None of these - just decrease the 20-30% margin charged by uber to as little as possible.
decrease the 20-30% margin -> You're effectively planning to use your own money (!) to go in a price war with Uber (!).
How are you going to fund this? If you have a for-profit company that can potentially make billions in profit, you can raise VC.

Where is there source code available for a ride sharing app? How much is it going to cost?

How many developers will you hire? How many customer service representatives will you hire?

How much is insurance to cover the drivers going to cost (standard auto insurance usually doesn't cover them when they act as a Taxi).

When Uber/Lyft start in new cities, they tend to give out 10+ free rides to early customers in order to get new people to use it and spread the word. How much will this cost?

When Uber/Lyft start in new cities, they need to incentives drivers to drive for their platform even though there aren't many customers yet. They will often pay them an guaranteed hourly rate at the beginning. How much will this cost?

As a customer, why would I take your service instead of Uber/Lyft? With Uber usually I can find a car within a few blocks of me. It won't be the case with your service. Even if you aren't taking a cut of the profit I don't see your service being at a competitive price.

> How are you going to fund this? I have about 2 million in the bank

> Where is there source code available for a ride sharing app? How much is it going to cost? http://www.taximobility.com/ - i was quoted $15k

> How many developers will you hire? Planning to do the work myself. Once the app I'm buying is tweaked and running smoothly there shouldn't be too much to do.

> How many customer service representatives will you hire? None - the app will just link riders to drivers, and they will take care of customer service. Bad drivers will get banned from the service.

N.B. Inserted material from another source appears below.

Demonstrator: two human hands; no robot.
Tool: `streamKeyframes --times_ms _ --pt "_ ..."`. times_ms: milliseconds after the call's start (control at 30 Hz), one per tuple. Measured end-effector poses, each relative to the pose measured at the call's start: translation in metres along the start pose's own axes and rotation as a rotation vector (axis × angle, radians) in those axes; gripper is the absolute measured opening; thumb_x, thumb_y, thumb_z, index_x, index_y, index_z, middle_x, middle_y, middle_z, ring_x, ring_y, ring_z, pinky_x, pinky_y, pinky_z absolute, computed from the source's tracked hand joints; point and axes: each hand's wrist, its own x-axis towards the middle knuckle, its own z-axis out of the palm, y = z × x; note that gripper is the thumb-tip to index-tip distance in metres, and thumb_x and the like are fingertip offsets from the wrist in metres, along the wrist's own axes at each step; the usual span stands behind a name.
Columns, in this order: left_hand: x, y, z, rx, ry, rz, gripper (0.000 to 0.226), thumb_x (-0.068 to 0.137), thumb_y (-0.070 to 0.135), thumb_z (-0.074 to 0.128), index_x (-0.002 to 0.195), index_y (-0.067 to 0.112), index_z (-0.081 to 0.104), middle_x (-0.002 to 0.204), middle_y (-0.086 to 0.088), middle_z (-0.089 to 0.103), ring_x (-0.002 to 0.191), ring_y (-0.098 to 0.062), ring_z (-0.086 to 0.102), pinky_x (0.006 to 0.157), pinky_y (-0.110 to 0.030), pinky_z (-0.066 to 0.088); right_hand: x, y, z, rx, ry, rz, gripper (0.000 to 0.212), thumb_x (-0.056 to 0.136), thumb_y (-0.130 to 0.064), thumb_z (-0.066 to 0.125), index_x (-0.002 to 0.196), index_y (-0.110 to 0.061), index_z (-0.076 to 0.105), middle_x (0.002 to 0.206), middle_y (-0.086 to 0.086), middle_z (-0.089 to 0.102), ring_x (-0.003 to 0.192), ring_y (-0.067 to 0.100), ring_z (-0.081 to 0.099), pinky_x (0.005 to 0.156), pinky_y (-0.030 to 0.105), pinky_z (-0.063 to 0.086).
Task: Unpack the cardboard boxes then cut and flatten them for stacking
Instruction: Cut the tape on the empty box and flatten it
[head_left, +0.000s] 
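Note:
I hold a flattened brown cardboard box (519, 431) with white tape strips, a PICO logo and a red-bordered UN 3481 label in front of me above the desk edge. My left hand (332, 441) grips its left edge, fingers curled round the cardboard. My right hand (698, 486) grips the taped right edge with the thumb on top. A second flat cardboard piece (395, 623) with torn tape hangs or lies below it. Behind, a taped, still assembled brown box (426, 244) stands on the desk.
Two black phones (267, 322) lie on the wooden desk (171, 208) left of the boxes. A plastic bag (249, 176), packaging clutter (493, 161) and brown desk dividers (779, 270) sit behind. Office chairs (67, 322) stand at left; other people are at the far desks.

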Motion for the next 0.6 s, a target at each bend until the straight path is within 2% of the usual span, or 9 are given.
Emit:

> How much is insurance to cover the drivers going to cost I've seen quotes for about 2x normal car insurance rates. drivers will pay this on their own.

> why would I take your service instead of Uber/Lyft? Drivers will have multiple apps installed, mine will give the biggest payout due to having the smallest margin. Drivers may even encourage customers to download my app, in order to maximise their pay. riders do it because of a sense of social justice, and wanting to pay their drivers rather than paying a san fran corporation.

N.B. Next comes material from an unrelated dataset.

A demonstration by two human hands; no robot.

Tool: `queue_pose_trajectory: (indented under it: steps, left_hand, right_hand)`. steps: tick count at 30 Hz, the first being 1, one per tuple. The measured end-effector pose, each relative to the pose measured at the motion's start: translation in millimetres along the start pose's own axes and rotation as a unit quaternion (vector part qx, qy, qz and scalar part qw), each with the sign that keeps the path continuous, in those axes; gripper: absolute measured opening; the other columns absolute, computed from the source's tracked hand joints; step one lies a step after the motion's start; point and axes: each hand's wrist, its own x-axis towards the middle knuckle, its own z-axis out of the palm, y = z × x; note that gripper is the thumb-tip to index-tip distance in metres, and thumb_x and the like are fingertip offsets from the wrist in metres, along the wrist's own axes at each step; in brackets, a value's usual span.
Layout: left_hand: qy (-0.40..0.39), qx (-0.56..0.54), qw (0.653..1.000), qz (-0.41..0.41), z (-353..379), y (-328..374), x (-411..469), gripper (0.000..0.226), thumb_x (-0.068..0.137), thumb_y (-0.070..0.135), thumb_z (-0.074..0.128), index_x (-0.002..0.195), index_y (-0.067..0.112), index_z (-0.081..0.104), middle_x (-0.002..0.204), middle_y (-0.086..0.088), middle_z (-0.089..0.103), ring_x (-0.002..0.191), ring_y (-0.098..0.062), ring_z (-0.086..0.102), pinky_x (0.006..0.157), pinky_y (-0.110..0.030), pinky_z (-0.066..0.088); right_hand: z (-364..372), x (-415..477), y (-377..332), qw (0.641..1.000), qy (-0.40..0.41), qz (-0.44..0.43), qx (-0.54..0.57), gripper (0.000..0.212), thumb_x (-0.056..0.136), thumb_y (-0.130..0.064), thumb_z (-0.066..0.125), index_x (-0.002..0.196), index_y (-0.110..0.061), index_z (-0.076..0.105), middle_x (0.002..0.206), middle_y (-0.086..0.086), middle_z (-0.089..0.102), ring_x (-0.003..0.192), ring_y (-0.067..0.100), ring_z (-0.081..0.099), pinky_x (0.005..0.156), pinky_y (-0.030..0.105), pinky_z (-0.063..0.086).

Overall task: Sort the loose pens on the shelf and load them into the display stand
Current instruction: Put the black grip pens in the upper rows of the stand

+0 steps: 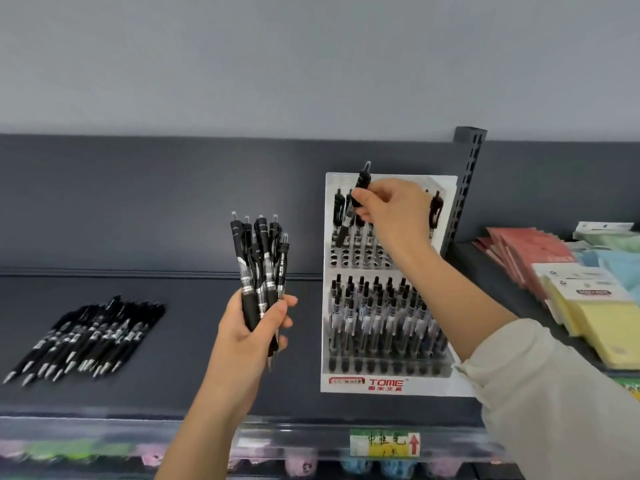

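The right hand (391, 209) pinches a single black pen (363, 180) near its clip end between thumb and fingers. It holds the pen tilted over the upper tier of the display stand (384, 384), tip down toward the open holes (360, 258). The left hand (252, 327) has its fingers curled round a bundle of pens (261, 258), upright, just beside the stand. More loose pens (90, 334) lie on the shelf (194, 375), well to the left. The likely slip is that the tilted pen meets a hole's rim or a neighbouring pen and skids instead of seating, since the high grip leaves the tip free to swing. The splayed bundle could also shed a pen if the left grip loosens.
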Motion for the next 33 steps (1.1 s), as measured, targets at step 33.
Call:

>How many developers will you hire? Planning to do the work myself. Once the app I'm buying is tweaked and running smoothly there shouldn't be too much to do.

The real world unfortunately doesn't work this smoothly, servers crash, weird bugs appear in the software, networking issues happen, traffic increases(hopefully) requiring you to scale out. I'd suggest you invest in finding a consultant who can help you on short notice if things go bad and keep them on a retainer.

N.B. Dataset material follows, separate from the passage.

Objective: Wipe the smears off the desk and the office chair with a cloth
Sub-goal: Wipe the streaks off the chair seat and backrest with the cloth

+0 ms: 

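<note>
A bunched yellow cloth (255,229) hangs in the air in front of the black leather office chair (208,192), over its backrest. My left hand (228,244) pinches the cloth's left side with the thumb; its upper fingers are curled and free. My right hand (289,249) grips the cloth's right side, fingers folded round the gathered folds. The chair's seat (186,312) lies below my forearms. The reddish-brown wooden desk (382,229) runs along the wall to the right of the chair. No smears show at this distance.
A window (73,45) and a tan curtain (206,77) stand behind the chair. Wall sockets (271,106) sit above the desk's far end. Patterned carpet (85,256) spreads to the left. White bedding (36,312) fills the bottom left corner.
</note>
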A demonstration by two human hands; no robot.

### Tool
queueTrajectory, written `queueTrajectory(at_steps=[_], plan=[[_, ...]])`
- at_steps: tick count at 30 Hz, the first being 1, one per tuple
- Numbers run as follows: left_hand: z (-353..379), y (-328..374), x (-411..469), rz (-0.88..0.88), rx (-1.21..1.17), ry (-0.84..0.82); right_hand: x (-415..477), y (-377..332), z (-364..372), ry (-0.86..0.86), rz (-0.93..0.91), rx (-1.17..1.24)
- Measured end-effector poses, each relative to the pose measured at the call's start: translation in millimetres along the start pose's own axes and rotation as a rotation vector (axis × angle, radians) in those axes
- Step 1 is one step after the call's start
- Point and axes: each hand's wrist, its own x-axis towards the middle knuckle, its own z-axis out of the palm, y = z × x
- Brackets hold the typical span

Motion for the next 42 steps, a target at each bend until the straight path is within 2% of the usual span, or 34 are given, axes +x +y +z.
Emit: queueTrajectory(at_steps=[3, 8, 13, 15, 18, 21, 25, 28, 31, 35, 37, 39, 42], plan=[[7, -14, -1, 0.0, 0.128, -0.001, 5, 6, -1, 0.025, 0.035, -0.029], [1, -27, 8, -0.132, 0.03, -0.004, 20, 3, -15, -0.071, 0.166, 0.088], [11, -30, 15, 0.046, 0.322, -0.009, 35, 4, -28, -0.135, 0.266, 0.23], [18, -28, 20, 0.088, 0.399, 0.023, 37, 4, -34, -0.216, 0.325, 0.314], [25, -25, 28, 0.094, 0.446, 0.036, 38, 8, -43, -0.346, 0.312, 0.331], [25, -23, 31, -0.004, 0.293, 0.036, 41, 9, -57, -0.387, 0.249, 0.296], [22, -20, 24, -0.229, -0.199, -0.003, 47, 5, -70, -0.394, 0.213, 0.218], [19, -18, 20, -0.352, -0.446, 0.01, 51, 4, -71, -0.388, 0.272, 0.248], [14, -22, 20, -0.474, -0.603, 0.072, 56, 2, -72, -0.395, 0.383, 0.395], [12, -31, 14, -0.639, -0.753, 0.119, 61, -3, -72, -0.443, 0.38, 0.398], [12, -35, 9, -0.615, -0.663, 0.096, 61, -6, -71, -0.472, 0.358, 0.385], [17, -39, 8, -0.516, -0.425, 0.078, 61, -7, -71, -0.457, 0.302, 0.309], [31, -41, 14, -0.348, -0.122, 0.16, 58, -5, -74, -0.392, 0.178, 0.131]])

> How many customer service representatives will you hire? None - the app will just link riders to drivers, and they will take care of customer service. Bad drivers will get banned from the service.

Who does the banning? How is it decided they are banned? What if there is a dispute between a driver and passenger who will handle that?

Once the app I'm buying is tweaked and running smoothly there shouldn't be too much to do. -> sorry, but that's a terrible, terrible misunderstanding of how these things really work.
If one person can successfully run a competitive taxi company using $15k of the shelf software, why did Uber raise $5.9 billion (!) and have over a thousand employees?

This might be possible if you have a big breakthrough, but you are cloning a company.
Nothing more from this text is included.